Mondo Enoico

La paura della vitivinicoltura per la genomica

L’Università di Verona decodifica il Dna dell’uva Corvina mentre la Cina vuole fare “incetta di genomi” in giro per il mondo. Secondo i ricercatori italiani ''il pericolo cinese è reale e andrà a incidere significativamente nei prossimi anni sul nostro export agroalimentare”

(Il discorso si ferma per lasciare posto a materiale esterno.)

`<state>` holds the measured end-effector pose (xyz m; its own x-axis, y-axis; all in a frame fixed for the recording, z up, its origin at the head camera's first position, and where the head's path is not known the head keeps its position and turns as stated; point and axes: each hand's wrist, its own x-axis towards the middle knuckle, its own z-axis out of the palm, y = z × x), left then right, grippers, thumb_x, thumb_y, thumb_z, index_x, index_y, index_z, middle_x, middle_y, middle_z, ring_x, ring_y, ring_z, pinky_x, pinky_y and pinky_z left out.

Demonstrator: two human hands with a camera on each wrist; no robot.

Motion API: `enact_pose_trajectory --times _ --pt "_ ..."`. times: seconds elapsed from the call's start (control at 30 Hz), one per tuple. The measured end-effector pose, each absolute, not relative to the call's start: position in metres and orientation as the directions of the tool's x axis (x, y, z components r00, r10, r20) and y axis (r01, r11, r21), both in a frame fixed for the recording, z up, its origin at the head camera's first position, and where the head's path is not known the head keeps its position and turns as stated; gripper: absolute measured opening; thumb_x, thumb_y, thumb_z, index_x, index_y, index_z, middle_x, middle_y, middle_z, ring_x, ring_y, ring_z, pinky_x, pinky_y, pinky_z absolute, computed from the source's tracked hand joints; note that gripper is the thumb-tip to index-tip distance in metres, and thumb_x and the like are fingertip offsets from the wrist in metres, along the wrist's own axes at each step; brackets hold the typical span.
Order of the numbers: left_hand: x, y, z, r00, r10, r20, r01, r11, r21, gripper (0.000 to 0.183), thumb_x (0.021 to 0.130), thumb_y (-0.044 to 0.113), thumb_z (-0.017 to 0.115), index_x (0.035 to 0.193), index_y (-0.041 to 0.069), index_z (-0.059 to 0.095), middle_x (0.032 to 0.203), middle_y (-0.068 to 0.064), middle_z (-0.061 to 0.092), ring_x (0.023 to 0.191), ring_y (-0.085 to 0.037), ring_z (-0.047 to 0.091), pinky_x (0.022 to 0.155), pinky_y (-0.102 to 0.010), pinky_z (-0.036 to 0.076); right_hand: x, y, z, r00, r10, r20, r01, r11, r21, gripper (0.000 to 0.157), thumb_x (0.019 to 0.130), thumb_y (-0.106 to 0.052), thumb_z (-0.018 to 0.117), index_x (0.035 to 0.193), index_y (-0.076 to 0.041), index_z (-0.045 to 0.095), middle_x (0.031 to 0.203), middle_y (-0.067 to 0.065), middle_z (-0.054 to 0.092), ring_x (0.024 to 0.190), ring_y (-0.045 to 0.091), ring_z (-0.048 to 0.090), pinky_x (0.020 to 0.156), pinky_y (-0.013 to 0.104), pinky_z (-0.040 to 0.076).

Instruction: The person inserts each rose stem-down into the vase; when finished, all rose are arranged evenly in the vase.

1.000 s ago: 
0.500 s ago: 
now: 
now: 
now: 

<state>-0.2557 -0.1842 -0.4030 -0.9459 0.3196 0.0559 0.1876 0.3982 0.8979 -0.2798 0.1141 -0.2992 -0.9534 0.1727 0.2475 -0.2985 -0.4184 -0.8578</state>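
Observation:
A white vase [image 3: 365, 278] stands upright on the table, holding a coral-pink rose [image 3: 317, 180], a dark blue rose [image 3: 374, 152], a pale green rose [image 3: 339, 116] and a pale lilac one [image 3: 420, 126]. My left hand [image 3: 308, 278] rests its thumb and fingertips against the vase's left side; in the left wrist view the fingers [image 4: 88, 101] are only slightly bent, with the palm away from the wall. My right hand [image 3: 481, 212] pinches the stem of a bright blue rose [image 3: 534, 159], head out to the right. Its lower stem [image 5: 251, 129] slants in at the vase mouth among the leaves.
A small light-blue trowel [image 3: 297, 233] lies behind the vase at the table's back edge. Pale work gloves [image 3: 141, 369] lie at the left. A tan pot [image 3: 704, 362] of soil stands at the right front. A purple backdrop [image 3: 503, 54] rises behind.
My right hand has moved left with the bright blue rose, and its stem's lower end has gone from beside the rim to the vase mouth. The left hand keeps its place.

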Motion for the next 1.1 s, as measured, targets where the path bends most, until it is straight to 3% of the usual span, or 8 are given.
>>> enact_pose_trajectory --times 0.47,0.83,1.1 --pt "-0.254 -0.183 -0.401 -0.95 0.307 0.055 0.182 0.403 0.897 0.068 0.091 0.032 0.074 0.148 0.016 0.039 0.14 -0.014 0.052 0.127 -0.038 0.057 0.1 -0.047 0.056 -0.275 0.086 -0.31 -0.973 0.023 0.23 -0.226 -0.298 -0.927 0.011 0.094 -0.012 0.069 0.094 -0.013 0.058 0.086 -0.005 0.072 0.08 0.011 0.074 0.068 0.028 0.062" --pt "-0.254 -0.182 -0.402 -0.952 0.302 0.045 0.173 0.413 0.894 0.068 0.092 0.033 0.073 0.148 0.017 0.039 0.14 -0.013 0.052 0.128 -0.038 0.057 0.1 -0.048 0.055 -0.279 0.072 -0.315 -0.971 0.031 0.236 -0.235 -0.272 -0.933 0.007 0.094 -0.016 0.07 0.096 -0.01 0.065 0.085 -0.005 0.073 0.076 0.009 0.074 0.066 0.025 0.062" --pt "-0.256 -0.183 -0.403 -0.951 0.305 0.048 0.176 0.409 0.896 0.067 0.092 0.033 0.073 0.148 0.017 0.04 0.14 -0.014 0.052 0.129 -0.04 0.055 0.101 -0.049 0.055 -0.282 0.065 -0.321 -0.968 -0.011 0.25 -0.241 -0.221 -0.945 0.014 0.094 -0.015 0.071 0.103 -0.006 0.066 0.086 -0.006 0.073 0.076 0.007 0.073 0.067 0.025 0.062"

27 febbraio 2010 | Graziano Alderighi

E’ stato decodificato il genoma dell’uva corvina. A individuare i 415 geni del frutto sono stati i ricercatori dell’Università di Verona.
La Corvina è il primo vitigno autoctono al mondo cui è stato sequenziato il Dna.
La scoperta, presentata a Verona, è la conferma scientifica delle teorie di viticoltori ed enologi: la bacca attiva dei geni unici proprio nella fase di appassimento, in cui le uve vengono adagiate nei fruttai in collina per 3-4 mesi. Dalle sequenze del Dna prelevate (quasi 60 milioni), Massimo Delledonne e Mario Pezzotti del Centro di Genomica Funzionale dell’università, hanno assemblato 479 geni fino ad oggi sconosciuti alla comunità scientifica. Inoltre è stato notato un minuscolo frammento genetico che nel caso del pinot nero risultava inattivo, mentre per la Corvina rappresenta tutta la peculiarità complessa del suo processo di maturazione.
L’appassimento risulta quindi un articolato processo biologico nel quale si attivano ben 415 i geni, incaricati di fronteggiare lo stress della disidratazione e di controllare la produzione di aromi e metaboliti secondari responsabili del sapore e del bouquet dell’Amarone.
La ricerca, messa a disposizione del territorio e dei produttori veronesi, apre dunque la strada ad un approccio sempre più innovativo nella gestione del prodotto in vigna e in cantina.
Mentre si celebra questo successo della ricerca “Made in Italy”, secondo Confagricoltura, sarebbero in pericolo le nostre prelibatezze agroalimentari. Grazie alla genetica presto dalla Cina potrebbero arrivare vino, e prodotti alimentari tipici italiani perfettamente clonati.
''La forte accelerazione della Cina nella ricerca biotech, per cui le produzioni tipiche Made In Italy potrebbero essere perfettamente riprodotte a breve scadenza - rileva la Confederazione - prepara drammatiche conseguenze commerciali per il nostro Paese''.

Un allarme confermato anche dai ricercatori veneti del Centro di Genomica Funzionale dell'Università di Verona, Massimo Delledonne e Mario Pezzotti: ''Il pericolo cinese è reale e andrà a incidere significativamente nei prossimi anni sul nostro export agroalimentare. E' quindi necessario incrementare l'attività di ricerca presso i nostri centri di eccellenza e successivamente trovare le formule idonee per proteggere il Dna delle nostre tipicità'.

Ma occorre fare in fretta, il Beijing Genomic Institute, principale centro cinese di ricerca ha da poco annunciato di voler sequenziare 1000 genomi (500 animali e 500 vegetali) nei prossimi due anni grazie ad un finanziamento statale di 100 milioni di dollari. Ora l'Istituto, che ha acquistato 130 sequenziatori di ultima generazione, sta contattando ricercatori di tutto il mondo per stabilire collaborazioni e decidere cosa sequenziare.

L'Istituto ha già sequenziato il Dna del riso e del melone e secondo l'Università di Verona le ricadute di questa massiccia attività di ricerca biotech sul business agroalimentare è enorme: una volta in possesso delle ''chiavi'' della vita dei nostri prodotti, individuato il microclima ideale e adottate le nostre tecniche di produzione, il passo verso la concorrenza sui mercati mondiali, attuata ''clonando'' scientificamente il made in Italy è immediato.